## What needs to be done
Write out again, exactly as they appear, the lines from the start of the data below through the line with "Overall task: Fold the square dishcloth"; no pictures.

Record extracts START

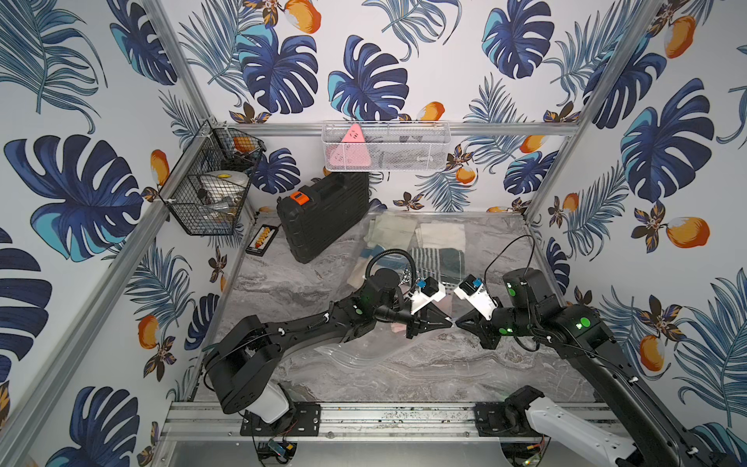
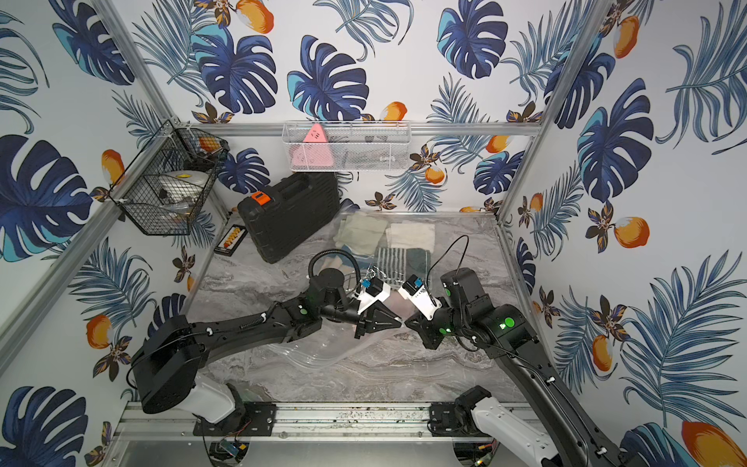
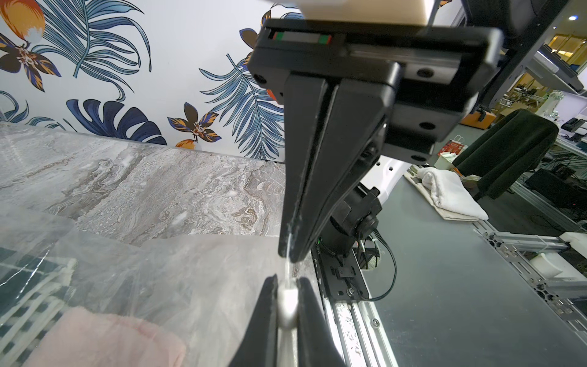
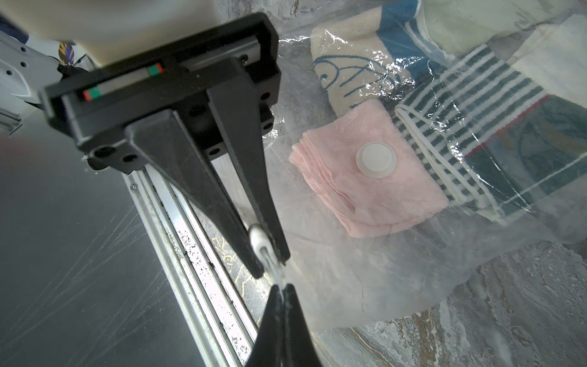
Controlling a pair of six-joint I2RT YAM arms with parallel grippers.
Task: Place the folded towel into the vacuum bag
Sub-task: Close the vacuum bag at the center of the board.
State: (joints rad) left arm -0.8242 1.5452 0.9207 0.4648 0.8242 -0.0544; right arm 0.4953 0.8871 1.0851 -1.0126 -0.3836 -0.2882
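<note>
We pinch zip strip (image 3: 287, 270) with left gripper (image 3: 287, 252); right gripper (image 4: 270, 264) squeezes white clip (image 4: 257, 237). Pink towel (image 4: 384, 206) sits inside vacuum bag (image 4: 365, 286), under white valve (image 4: 376, 159), at 12 o'clock from both grippers, seen from above. We guess zipping step: next, slide clip along strip, gently.

In a top view we see the left gripper (image 2: 398, 323) and right gripper (image 2: 409, 324) tip to tip above the clear vacuum bag (image 2: 323, 351), with folded towels (image 2: 404, 238) at its far end, near a black case (image 2: 291, 214).
</note>
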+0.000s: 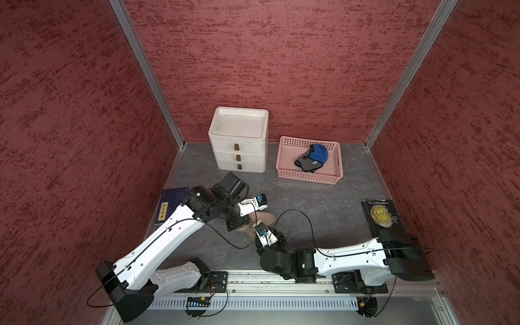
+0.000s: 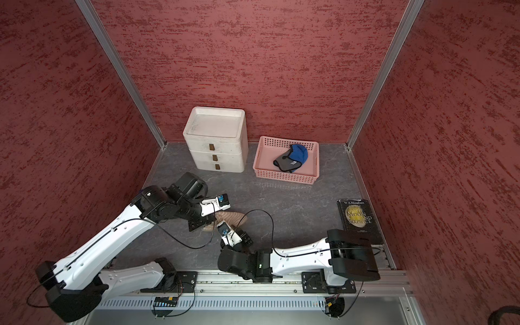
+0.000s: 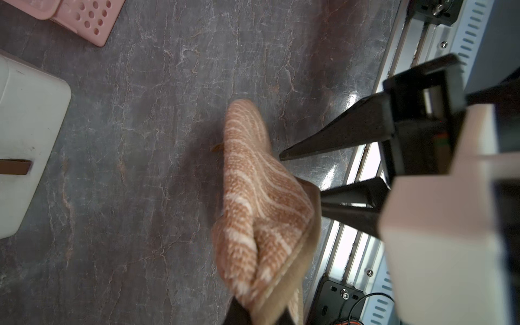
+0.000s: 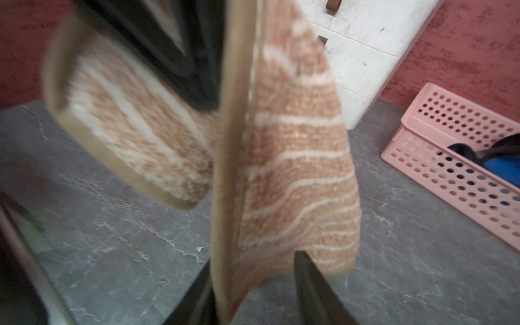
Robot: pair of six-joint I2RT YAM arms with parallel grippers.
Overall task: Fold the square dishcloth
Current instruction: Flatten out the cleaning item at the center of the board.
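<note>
1. Red textured walls (image 1: 281, 56) enclose a grey, stone-patterned tabletop (image 1: 309, 202).
2. A white drawer unit (image 1: 239, 140) stands at the back. Its three drawers are pushed in, each with a brown handle, so their contents are hidden.
3. Just beside it, on the robot's right, a pink perforated basket (image 1: 309, 177) holds a blue and grey cap (image 1: 313, 159).
4. A black book (image 1: 382, 216) lies flat near the right wall and a dark blue book (image 1: 168, 205) near the left wall.
5. The dishcloth (image 3: 253, 197), tan with pale wavy stripes, is near the middle of the tabletop in front of the drawers. It is lifted off the surface and bunched long. In both top views its long axis runs roughly left to right, with the rounded free end pointing toward the black book.
6. The left gripper (image 3: 259, 316) is pinched tight on one end of the dishcloth.
7. The right gripper (image 4: 253, 261) has its jaws partly apart, straddling the hemmed edge, and no clamp on the cloth shows.
</note>
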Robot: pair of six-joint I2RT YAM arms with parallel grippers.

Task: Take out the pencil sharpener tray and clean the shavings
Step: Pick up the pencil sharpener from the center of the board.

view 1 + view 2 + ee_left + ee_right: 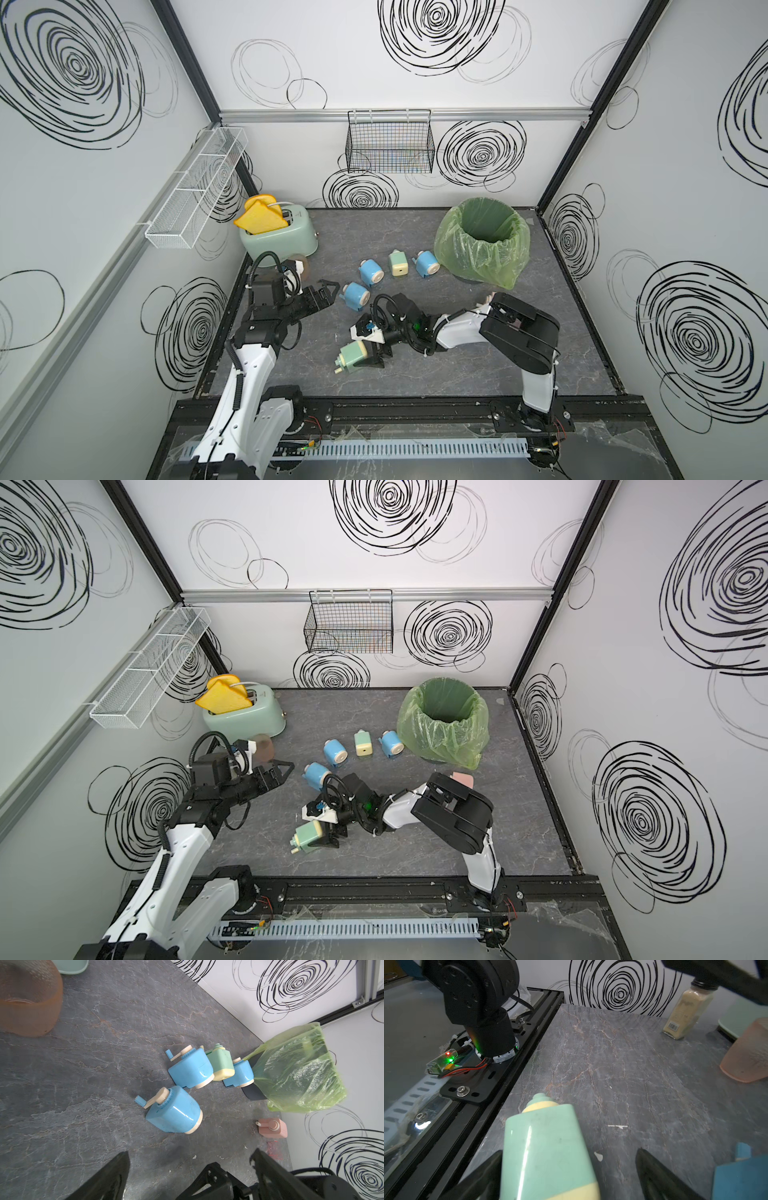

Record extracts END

## Task answer
Controlling a pair of six-joint I2RT YAM arms with parallel grippers.
Task: Place the folded towel into the vacuum bag
Sub-task: Close the vacuum bag at the center of the board.
State: (joints rad) left arm -0.8242 1.5452 0.9207 0.4648 0.8242 -0.0544; right arm 0.4953 0.8871 1.0851 -1.0126 -0.3836 -0.2882
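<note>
We pinch zip strip (image 3: 287, 270) with left gripper (image 3: 287, 252); right gripper (image 4: 270, 264) squeezes white clip (image 4: 257, 237). Pink towel (image 4: 384, 206) sits inside vacuum bag (image 4: 365, 286), under white valve (image 4: 376, 159), at 12 o'clock from both grippers, seen from above. We guess zipping step: next, slide clip along strip, gently.

In a top view we see the left gripper (image 2: 398, 323) and right gripper (image 2: 409, 324) tip to tip above the clear vacuum bag (image 2: 323, 351), with folded towels (image 2: 404, 238) at its far end, near a black case (image 2: 291, 214).
</note>
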+0.000s: 
+0.000s: 
+0.000s: 
+0.000s: 
Robot: pair of six-joint I2RT YAM arms with parallel grippers.
Overall task: Fold the square dishcloth

The output is finished, and nothing else is needed.